What to work on » Please give back each line of the material unchanged, but without the images.

Data block »
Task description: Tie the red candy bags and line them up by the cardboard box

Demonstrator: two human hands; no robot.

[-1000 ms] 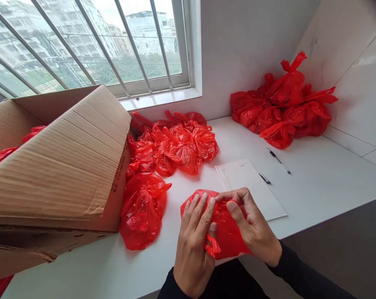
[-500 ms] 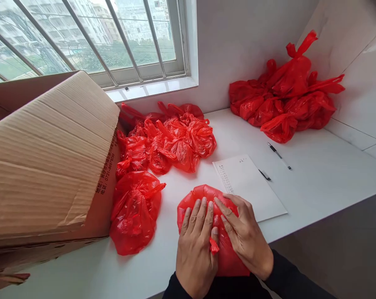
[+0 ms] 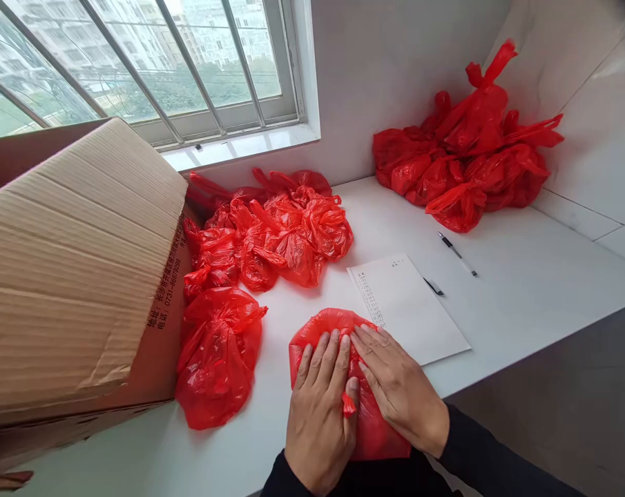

Solution »
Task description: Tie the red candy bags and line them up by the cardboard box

Demonstrator: two human hands; no robot.

[-1000 ms] 
[-500 ms] 
[+0 ms] 

Besides this answer, the exercise requires nothing else.